En quittant le marché, juste à côté du Rialto d’où le regard plonge sur les étals, je gardais en tête l’image du marchand de poulets, l’image de Venise, théâtre offert au photographe.
De retour sur la place Saint-Marc, deux douaniers en cape confirmaient cette impression, comme les publicités peu différentes des icônes virginales offertes aux passants.

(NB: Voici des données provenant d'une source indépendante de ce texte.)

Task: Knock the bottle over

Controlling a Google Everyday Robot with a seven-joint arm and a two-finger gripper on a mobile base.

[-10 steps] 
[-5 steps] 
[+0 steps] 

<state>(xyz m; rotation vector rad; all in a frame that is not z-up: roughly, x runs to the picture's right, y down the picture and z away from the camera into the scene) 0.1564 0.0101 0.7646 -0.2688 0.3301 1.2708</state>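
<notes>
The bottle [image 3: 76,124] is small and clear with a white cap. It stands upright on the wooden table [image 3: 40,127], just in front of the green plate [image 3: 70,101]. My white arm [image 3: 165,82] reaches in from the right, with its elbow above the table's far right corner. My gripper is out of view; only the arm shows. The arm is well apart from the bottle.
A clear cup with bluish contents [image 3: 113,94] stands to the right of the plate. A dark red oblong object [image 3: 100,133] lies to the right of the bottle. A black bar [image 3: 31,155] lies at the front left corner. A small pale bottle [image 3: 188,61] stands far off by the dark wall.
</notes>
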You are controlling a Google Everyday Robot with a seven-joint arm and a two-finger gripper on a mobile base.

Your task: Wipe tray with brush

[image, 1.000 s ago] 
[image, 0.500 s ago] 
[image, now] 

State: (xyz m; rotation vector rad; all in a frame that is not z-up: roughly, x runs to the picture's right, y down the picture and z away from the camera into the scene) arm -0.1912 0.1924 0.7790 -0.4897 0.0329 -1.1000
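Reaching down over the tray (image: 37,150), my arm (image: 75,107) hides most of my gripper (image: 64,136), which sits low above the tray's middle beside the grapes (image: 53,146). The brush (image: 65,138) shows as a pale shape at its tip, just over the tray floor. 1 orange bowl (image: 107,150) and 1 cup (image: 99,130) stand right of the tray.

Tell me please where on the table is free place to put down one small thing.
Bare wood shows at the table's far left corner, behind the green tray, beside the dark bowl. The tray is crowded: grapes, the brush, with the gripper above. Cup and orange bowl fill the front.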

Un chocolat viennois au café Florian réchauffa mes ardeurs et la conversation de mon voisin de table, qui recevait les confidences d’une femme d’écrivain français délaissé par son mari, ne me laissa pas indifférent… L’homme parlait bien le français. Je compris assez vite que les ennuis de la dame et le conformisme de son mari pouvaient l’inspirer. Il s’appelait Alberto Moravia.
Le lendemain, de retour pour une addiction naissante au chocolat viennois, je fis une autre rencontre : un photographe italien que j’avais déjà croisé à Paris, où il écrivait régulièrement dans des magazines de photographie, Alberto Salbitani. Il nous invita à dîner, ma compagne et moi. L’occasion de prendre le vaporetto pour la Giudecca, où il habitait alors. La conversation était passionnante dans le silence de l’île, les Brigades rouges faisaient peur aux bourgeois, Roberto leur trouvait des excuses. Son goût de la provocation gâcha un peu la soirée, ses avances à ma compagne se terminèrent par des larmes. Sans doute encore un peu de théâtre vénitien ?

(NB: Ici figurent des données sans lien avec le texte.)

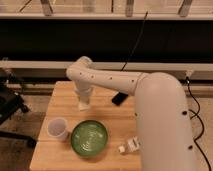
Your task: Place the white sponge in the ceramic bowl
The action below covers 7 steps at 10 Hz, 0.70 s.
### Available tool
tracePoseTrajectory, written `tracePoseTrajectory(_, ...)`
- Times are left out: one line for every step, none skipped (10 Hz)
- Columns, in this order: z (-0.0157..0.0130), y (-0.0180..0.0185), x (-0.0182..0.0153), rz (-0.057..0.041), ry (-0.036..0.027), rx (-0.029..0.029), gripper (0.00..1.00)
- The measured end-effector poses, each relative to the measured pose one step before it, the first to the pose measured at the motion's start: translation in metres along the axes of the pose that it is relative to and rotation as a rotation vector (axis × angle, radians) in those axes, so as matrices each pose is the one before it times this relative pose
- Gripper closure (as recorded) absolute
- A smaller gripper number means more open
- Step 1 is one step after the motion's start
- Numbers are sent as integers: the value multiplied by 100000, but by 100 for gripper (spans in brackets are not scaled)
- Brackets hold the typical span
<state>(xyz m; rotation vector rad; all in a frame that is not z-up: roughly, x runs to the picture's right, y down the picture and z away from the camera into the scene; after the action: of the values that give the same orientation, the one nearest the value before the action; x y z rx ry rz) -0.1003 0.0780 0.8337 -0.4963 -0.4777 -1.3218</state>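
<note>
The white arm bends at its elbow, pincer (pixel 83 104) pointing down over the table.

A wooden table (pixel 60 92) carries the loose items. A whitish cup (pixel 58 128) stands upright near the table's front left corner. A flat black object (pixel 119 98) lies toward the table's back, right of centre. A small white item (pixel 129 145), too blurred to identify, rests near the table's front right. A black cable (pixel 136 42) hangs behind the table.
</note>
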Motion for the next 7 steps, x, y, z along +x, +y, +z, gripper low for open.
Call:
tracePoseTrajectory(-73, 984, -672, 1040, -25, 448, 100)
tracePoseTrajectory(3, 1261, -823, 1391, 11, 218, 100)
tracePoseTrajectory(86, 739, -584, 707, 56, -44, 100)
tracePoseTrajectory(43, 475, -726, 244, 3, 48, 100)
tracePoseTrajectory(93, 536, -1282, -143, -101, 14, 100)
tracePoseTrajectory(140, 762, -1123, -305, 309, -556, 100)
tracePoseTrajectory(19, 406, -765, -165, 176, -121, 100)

Les vaporetti nous donnaient l’envie des îles. Ce fut d’abord Murano, au plus près de la ville. Ce jour-là le temps était brumeux, l’arrivée dans le canal central de Murano et les bâtiments industriels me donnaient l’envie de visiter un verrier au travail. J’en photographiai quelques uns au bord du canal.

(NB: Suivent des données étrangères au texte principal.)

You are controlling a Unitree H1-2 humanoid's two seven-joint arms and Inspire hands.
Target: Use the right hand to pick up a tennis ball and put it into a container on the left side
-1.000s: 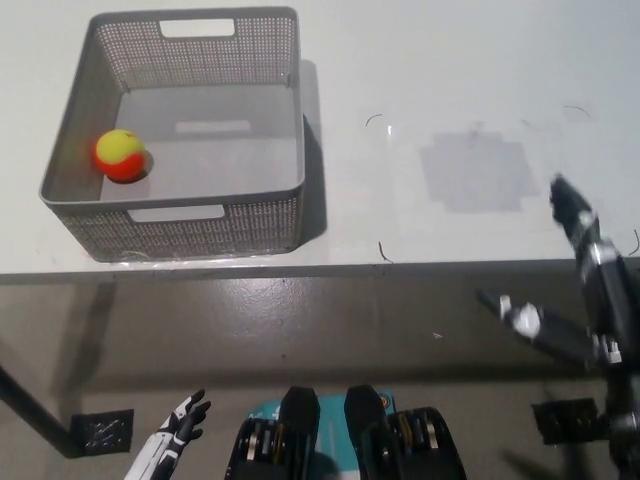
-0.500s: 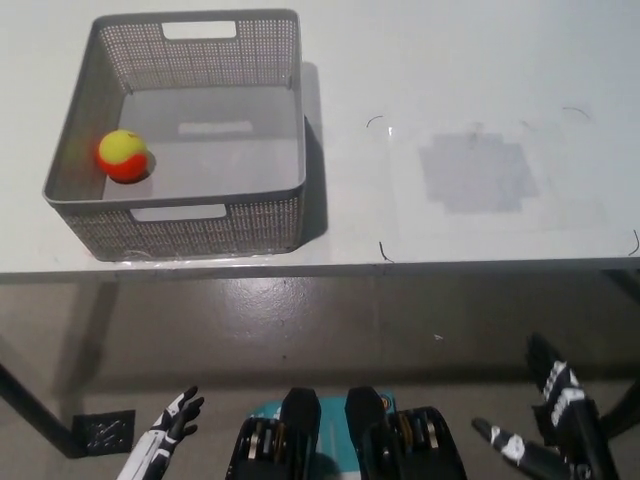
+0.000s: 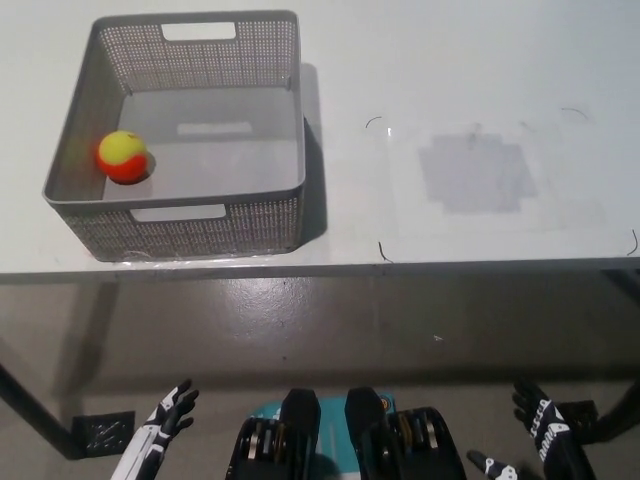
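Tennis ball: I see it lying inside the grey mesh basket, against its left wall.
Right hand: black, low at bottom right below the table edge, fingers spread, holding nothing.
Left hand: white, bottom left, fingers apart, empty.

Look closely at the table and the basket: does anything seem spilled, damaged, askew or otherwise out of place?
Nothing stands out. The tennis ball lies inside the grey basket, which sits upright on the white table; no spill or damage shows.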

De Murano, cap sur le Nord-Est pour rejoindre Burano. Le brouillard s’était dissipé et la couleur était de la fête. C’est un autre théâtre qui s’offrait au Leica. Les passagers du vaporetto lisaient encore des tracts, conséquences de l’attentat fasciste qui avait fait un mort trois jours plus tôt.
Un expresso dans un bar confirma mon impression que la population de Burano était assez âgée. Dans le bar, des hommes, exclusivement. Dehors, les femmes d’un côté, jour de ménage, de lessive, les hommes de leur côté sur les placettes.
Pourtant, un landau à l’apparence allemande était poussé par une mère au col de fourrure. Une tentation pour le coloriste.
Le rouge du parti communiste italien semblait déjà sur le déclin, des affiches de cinéma recouvraient la permanence du parti. La photographie donne à ce « Viol d’une mineure », film certainement inoubliable de Richard T. Heffron, et à sa vedette Jim Mitchum une sorte d’éternité.